-- Data shown follows --
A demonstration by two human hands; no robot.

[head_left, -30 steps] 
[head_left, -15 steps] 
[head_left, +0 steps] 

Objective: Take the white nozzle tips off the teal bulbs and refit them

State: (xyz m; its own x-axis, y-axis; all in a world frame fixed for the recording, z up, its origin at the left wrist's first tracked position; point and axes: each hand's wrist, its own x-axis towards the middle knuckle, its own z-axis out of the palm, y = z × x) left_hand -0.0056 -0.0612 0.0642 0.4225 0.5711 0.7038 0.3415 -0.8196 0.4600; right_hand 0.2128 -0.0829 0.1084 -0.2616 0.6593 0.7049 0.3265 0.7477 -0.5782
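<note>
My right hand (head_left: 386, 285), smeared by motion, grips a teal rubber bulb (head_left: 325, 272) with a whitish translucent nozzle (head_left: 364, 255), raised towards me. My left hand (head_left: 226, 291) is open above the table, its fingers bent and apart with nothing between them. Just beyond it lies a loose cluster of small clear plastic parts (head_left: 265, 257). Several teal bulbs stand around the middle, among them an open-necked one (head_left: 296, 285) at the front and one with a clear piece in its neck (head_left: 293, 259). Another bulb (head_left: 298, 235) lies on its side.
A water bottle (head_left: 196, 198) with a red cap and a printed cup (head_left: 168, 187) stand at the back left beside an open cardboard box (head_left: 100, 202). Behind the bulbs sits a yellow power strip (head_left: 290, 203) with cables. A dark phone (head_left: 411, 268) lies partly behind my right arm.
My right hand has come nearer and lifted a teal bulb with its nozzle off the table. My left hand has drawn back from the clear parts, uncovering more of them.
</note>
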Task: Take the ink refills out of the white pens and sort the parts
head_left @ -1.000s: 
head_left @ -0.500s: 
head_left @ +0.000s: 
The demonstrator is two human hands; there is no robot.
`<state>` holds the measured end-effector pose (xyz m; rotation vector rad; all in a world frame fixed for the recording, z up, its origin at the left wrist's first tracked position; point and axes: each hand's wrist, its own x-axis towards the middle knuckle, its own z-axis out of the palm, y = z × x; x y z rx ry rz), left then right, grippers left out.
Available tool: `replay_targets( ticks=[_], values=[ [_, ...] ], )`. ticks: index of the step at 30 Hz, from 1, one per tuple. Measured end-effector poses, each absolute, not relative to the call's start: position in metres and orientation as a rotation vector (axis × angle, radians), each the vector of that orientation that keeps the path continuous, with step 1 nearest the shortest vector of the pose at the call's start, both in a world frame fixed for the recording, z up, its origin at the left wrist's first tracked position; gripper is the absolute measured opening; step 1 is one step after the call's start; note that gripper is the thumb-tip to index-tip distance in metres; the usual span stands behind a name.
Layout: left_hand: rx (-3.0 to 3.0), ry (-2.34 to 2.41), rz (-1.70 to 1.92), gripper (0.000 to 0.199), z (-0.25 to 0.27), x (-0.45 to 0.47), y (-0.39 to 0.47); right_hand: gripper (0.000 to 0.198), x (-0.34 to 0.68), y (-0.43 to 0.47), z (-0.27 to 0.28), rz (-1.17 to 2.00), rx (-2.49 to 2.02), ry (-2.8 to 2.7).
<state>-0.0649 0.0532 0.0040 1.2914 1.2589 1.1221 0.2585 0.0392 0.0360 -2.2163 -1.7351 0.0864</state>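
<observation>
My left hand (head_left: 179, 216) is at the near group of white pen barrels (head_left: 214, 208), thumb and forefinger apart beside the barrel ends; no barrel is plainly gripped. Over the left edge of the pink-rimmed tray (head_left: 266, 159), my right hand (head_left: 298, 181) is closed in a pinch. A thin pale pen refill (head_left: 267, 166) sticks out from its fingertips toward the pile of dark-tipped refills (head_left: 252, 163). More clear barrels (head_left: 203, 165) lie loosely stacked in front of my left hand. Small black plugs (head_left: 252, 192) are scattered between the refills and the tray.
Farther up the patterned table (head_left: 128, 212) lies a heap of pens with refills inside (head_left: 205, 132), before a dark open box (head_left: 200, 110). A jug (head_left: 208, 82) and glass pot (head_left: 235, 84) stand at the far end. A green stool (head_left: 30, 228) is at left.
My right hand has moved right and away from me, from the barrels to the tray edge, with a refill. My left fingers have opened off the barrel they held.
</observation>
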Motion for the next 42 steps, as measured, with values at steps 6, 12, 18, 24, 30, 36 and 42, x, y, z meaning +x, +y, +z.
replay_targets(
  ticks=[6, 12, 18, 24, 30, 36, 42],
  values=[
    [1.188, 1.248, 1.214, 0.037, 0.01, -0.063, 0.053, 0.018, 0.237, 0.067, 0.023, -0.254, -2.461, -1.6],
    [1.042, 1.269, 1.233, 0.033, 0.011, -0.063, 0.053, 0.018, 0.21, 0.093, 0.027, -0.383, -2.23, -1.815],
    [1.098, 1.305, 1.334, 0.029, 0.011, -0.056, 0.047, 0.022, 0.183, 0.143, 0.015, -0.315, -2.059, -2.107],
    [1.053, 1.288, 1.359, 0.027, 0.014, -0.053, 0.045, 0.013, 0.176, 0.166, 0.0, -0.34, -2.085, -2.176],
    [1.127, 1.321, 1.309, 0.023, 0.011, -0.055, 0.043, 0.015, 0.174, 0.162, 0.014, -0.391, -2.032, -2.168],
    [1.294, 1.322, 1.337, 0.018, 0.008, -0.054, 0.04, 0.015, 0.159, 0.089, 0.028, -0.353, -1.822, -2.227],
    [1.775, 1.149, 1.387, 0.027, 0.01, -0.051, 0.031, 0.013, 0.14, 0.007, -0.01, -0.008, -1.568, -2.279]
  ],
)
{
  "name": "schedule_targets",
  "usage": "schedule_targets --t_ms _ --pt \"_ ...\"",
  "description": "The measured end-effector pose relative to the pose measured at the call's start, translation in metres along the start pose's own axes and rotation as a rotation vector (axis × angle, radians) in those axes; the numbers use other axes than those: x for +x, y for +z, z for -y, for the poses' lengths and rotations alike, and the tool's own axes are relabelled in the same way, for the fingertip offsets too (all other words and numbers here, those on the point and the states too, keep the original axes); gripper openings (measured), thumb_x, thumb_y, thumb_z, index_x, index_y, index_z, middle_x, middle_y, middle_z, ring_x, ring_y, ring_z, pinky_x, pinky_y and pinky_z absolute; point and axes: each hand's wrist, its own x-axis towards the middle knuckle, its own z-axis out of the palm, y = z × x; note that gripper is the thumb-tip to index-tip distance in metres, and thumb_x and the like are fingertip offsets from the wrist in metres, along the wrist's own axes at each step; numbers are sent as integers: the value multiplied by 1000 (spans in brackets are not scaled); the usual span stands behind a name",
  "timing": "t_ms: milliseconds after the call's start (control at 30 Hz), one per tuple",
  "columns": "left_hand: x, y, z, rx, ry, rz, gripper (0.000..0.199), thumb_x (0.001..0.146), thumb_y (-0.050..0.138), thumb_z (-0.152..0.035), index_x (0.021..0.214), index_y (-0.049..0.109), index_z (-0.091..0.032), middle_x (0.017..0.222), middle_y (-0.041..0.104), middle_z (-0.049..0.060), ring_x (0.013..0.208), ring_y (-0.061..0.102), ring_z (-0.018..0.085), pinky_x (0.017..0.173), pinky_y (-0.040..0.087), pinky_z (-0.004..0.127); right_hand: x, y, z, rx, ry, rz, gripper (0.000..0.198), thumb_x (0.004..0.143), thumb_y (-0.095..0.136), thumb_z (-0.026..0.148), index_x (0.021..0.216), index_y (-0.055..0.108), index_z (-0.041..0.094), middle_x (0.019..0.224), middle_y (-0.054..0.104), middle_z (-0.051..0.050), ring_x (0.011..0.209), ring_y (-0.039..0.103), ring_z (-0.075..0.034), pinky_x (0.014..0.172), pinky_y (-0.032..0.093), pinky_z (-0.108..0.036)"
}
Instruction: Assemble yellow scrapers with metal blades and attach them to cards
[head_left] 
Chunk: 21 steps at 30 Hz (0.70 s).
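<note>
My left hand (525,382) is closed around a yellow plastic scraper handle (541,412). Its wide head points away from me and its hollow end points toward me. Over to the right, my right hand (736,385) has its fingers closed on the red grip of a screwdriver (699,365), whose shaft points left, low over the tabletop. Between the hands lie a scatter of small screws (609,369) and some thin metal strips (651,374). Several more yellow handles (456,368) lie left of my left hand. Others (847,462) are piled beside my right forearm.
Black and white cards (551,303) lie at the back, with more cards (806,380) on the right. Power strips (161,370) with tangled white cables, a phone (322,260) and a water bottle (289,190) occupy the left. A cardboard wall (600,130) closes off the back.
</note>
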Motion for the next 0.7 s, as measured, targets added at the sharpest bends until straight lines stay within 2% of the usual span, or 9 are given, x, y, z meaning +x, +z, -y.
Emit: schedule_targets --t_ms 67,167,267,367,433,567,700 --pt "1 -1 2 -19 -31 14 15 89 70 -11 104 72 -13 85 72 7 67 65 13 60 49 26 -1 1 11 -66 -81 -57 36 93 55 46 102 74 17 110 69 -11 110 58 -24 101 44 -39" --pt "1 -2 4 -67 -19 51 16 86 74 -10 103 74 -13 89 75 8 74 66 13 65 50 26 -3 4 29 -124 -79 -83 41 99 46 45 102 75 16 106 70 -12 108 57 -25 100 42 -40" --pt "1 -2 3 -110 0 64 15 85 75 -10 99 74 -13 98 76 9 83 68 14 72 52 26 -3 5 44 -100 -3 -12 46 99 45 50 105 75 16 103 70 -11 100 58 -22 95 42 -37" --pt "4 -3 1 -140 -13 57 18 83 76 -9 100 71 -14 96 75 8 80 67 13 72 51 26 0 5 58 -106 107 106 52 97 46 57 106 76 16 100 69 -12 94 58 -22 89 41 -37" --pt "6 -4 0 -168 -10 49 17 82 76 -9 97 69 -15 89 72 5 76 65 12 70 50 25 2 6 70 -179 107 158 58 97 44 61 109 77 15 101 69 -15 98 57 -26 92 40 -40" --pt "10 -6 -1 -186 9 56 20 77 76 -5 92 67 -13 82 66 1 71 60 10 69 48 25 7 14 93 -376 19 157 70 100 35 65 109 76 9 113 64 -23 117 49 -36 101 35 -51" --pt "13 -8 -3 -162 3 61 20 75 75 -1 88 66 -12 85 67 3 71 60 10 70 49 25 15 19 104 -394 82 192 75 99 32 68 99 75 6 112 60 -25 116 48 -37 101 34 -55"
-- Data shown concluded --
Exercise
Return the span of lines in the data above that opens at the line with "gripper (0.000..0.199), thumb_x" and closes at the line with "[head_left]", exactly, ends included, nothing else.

Solution for this problem
  "columns": "left_hand: x, y, z, rx, ry, rz, gripper (0.000..0.199), thumb_x (0.001..0.146), thumb_y (-0.050..0.138), thumb_z (-0.152..0.035), index_x (0.021..0.214), index_y (-0.049..0.109), index_z (-0.091..0.032), middle_x (0.017..0.222), middle_y (-0.041..0.104), middle_z (-0.049..0.060), ring_x (0.013..0.208), ring_y (-0.061..0.102), ring_z (-0.018..0.085), pinky_x (0.017..0.173), pinky_y (-0.040..0.087), pinky_z (-0.004..0.127); right_hand: x, y, z, rx, ry, rz, gripper (0.000..0.198), thumb_x (0.004..0.143), thumb_y (-0.095..0.136), thumb_z (-0.026..0.148), index_x (0.021..0.216), index_y (-0.055..0.108), index_z (-0.041..0.094), middle_x (0.019..0.224), middle_y (-0.054..0.104), middle_z (-0.051..0.050), ring_x (0.011..0.209), ring_y (-0.039..0.103), ring_z (-0.075..0.034), pinky_x (0.014..0.172), pinky_y (-0.032..0.093), pinky_z (-0.108..0.036)"
}
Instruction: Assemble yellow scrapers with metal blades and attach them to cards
[head_left] 

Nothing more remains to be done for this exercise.